Foi amor à primeira vista, dessas coisas que só
o Espiritismo explica.
Tão logo se conheceram, Lauro e Cássia sentiram irresistível
encantamento. Não era do tipo paixão, na ardência do desejo que se esvai com a
satisfação dos sentidos, mas aquele amor autêntico, que transcende os limites
da atração física para fixar-se, imortal, na intimidade do coração.
Logo começaram a namorar, experiência sublime de almas afins que se
encontram.
À luz da Doutrina Espírita, diríamos, com maior exatidão, almas afins
que se reencontram. Somente uma convivência milenar nos domínios do afeto
poderia justificar tão terna ligação.
Havia um problema.
Ela era pobre e ele rico, família abastada, tradicional, ciosa da
ilusória nobreza sustentada pelo dinheiro.
Sua mãe, Matilde, viúva de filho único, ao saber do namoro passou a
pressionar Lauro.
– Essa moça não serve para você – dizia impositiva.
– Mas, mamãe, Cássia é a mulher de minha vida. Eu a amo com todas as
forças de meu coração.
– Tolice! De outras vezes você esteve apaixonado e logo passou.
– Desta vez é diferente. É amor mesmo, mamãe. Pretendo casar-me com ela!
– Não admito tal loucura!
– A senhora não pode impedir. Sou maior de idade, tenho meus direitos.
– Pois bem, se é assim, escolha: ou fica comigo, tendo as mordomias de
sempre, ou com essa mulher, e não terá um tostão de meus haveres.
– É o que a senhora quer?
– Sim.
– Então saiba que prefiro ficar com Cássia.

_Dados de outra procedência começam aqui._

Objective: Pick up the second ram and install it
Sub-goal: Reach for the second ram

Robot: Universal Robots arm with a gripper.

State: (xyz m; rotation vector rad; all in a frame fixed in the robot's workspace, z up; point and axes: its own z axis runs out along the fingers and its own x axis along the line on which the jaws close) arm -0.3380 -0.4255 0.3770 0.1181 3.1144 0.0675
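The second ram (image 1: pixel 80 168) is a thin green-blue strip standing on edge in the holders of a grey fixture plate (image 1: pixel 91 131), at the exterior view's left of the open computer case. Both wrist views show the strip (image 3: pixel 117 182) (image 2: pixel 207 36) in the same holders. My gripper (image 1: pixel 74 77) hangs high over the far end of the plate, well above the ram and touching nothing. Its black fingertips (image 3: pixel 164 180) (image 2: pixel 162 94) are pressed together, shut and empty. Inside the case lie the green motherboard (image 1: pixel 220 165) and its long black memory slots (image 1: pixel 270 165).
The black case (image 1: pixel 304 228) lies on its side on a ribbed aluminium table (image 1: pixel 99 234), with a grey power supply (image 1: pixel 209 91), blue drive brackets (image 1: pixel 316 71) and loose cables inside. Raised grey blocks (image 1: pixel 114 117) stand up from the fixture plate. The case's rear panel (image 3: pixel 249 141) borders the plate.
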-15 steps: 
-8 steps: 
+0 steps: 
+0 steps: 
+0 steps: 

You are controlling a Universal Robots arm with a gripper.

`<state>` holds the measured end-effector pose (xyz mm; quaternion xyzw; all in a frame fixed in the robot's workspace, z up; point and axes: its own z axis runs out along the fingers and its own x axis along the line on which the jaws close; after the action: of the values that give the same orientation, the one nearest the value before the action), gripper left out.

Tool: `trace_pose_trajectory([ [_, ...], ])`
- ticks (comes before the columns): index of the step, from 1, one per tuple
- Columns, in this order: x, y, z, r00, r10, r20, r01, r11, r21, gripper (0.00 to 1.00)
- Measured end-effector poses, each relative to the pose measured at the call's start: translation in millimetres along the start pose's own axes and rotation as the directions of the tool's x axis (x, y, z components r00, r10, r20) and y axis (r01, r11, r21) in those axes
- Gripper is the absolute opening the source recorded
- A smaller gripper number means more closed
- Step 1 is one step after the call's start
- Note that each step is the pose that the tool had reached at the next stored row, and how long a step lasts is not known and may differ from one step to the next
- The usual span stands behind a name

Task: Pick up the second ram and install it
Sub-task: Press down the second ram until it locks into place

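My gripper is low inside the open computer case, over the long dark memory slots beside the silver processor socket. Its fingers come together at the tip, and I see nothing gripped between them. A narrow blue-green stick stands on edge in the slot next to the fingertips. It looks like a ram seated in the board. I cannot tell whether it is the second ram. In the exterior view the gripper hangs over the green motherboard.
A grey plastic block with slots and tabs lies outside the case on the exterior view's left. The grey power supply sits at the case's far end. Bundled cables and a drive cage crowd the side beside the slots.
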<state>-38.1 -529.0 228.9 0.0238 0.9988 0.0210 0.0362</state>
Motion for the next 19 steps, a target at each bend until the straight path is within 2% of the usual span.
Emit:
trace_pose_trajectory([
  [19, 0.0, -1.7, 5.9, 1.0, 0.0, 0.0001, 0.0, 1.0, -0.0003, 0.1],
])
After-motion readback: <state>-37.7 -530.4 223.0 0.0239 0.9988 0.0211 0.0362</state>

Pouco depois Lauro e Cássia casaram-se, cerimônia simples, poucas
pessoas, amigos íntimos, familiares da noiva… mãe do noivo ausente.

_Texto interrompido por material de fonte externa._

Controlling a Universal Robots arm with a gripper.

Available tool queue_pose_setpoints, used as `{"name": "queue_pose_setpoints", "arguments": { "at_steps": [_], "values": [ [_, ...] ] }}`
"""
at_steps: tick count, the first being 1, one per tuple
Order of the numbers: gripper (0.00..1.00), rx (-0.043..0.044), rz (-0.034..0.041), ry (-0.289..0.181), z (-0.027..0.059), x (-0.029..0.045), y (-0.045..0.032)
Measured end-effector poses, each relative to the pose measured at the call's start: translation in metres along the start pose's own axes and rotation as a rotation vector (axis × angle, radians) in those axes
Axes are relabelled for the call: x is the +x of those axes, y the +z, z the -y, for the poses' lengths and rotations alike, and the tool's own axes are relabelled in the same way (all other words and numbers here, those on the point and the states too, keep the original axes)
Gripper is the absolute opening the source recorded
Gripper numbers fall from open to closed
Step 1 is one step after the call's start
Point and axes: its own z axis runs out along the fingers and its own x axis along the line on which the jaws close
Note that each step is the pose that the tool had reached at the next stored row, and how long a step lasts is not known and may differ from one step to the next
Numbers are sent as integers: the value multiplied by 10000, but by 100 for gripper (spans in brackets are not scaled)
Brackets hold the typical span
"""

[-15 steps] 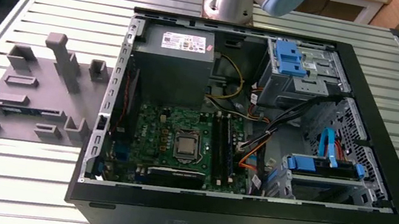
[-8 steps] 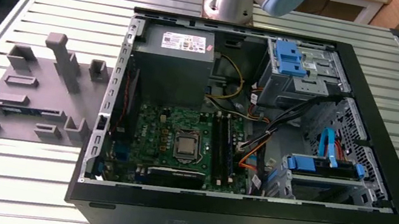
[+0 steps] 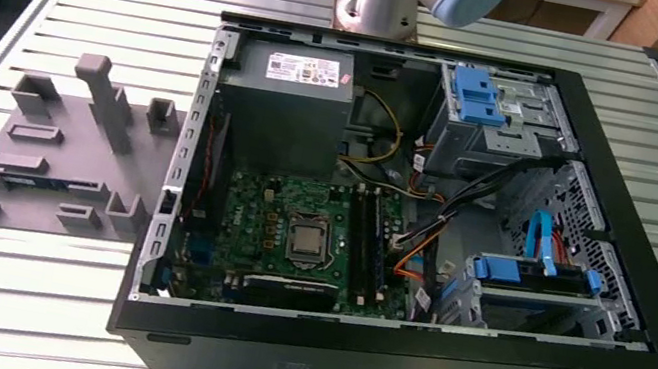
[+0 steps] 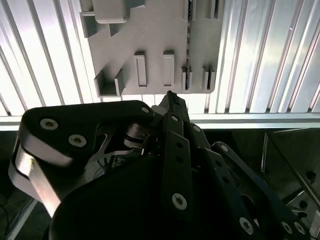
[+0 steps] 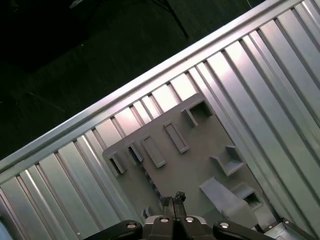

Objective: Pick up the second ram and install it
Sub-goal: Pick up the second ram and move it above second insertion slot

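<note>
Near the edge of the slatted metal surface (image 3: 78,303) at the exterior view's left lies a grey slotted holder (image 3: 51,146). The second ram (image 3: 32,183) stands on its long edge in the holder's slots and shows as a thin blue-green strip. In the first wrist view my hand (image 5: 173,198) hangs above the holder without touching the ram. Its two fingers are pressed together and pinch nothing.

To the right, from the middle of the surface to its far edge, sits an open computer case (image 3: 621,368) with a green motherboard (image 3: 284,207) inside. I cannot tell whether its memory slots are filled.

I judge the ram light and stiff, but thin and fragile, with smooth faces that could slip. The best hold looks to be across its thickness at the middle of the exposed upper edge. That puts the pads on the two flat faces, clear of the contact edge seated in the holder.
</note>
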Motion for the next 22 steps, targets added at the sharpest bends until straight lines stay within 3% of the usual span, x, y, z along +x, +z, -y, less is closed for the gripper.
{"name": "queue_pose_setpoints", "arguments": {
  "at_steps": [12,22],
  "values": [
    [11,-1,-5,-121,0,0,1],
    [11,-29,-75,-1800,0,0,5]
  ]
}}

Matilde viajara para não participar daquela união que tanto a
contrariava. Via na jovem que conquistara o coração de seu filho uma
aventureira disposta a dar o golpe do baú.

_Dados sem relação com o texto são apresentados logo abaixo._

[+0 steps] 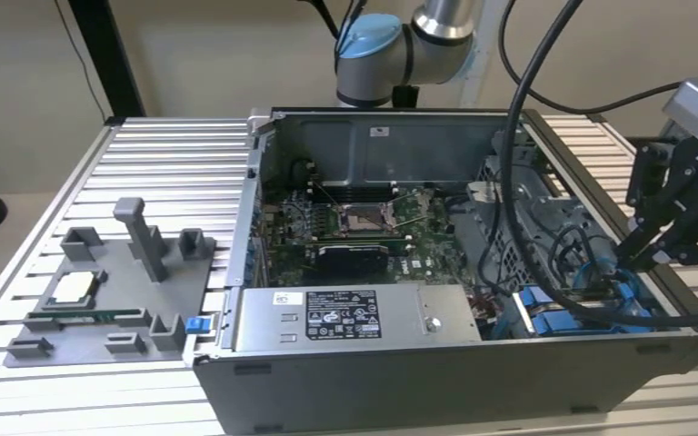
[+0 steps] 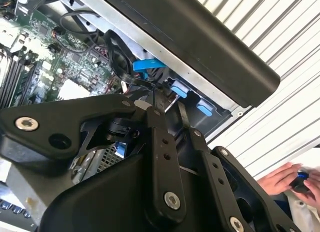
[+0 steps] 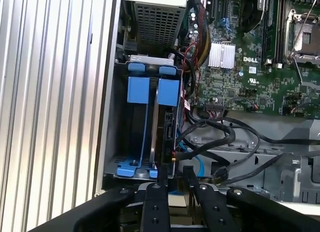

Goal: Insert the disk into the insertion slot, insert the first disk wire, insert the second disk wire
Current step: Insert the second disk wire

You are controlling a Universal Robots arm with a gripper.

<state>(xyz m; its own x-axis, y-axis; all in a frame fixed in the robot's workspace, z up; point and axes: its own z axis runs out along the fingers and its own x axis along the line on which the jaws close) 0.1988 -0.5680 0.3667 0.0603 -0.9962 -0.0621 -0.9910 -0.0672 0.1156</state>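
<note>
Disk [image 3: 166, 126] seen seated on edge in slot [image 3: 134, 168], blue tabs [image 3: 167, 92] at far end. Hand [image 3: 175, 172] poised close to disk's near end; its state cannot be told. Loose black wires [image 3: 220, 134] coiled just beside slot. Judged: wire end to be squared with disk's edge, pressed straight, 0 twist, other wires kept clear of hand.

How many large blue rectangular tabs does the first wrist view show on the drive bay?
2, side by side: one blue tab nearer the case wall, the other nearer the motherboard. Others may be hidden.
</note>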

Nem mesmo quisera conhecê-la.
Lauro e Cássia instalaram-se em cidade distante, existência feliz, logo
abençoada pelo nascimento de Silvinha, linda menina.
Quanto
a Matilde, seguiu solitária, dominada pela nostalgia, saudade imensa do filho
que situara por ingrato, mas irredutível em sua orgulhosa decisão de manter-se
afastada do casal.
Nem mesmo quando soube do nascimento da neta dispôs-se a superar a
animosidade gratuita pela nora, sempre a responsabilizá-la pelo afastamento do
filho.
Sete anos passaram céleres, sem que Matilde se dispusesse a modificar
sua postura intransigente.
Então recebeu uma carta, letrinha infantil:
– Querida vovó, estou escrevendo para
dizer que esperamos sua visita. Mamãe diz que você é uma pessoa boa, que ama a
todos nós, mas é muito ocupada. Por isso peço sempre a Jesus que lhe dê um
tempinho para nos ver. Amamos você.
Espesso véu de lágrimas cobriu os olhos de Matilde, que mal conseguiu
ler as últimas palavras.
– Muitos beijos, vovó! Não esqueça: quero ver você! Com carinho,
Silvinha.
Comportas abertas pela simplicidade amorosa de uma criança, Matilde
derreteu o orgulho em lágrimas ardentes, reconhecendo seu engano em relação à
nora.
Uma jovem repudiada pela sogra que cultivava na filha o carinho pela avó
não seria uma simples nora, mas uma filha muito querida que ela obstinadamente
rejeitara.
Dias depois, Cássia, Lauro e Silvinha realizavam o Evangelho no Lar,
quando bateram à porta.
Silvinha atendeu de pronto e deparou-se com sorridente senhora, que
trazia vários embrulhos de presentes.
Oi, Silvinha, estou aqui, atendendo ao seu
pedido.
– Vovó?!
– Sim, minha querida!
Um longo e forte abraço selou o início de uma intensa ligação entre neta
e avó, ante o olhar surpreso e emocionado do casal.
Após abraçar o filho, Matilde abraçou mais fortemente a nora,
derramando-se em lágrimas.
– Deus a abençoe, minha filha, por relevar as impertinências desta velha
e pela orientação que deu à minha neta.
***
O orgulho costuma erguer pesadas barreiras que impedem um relacionamento
familiar feliz, mas nem tudo estará perdido se não for tão grande que mantenha
selada a fonte das lágrimas ante os apelos do coração.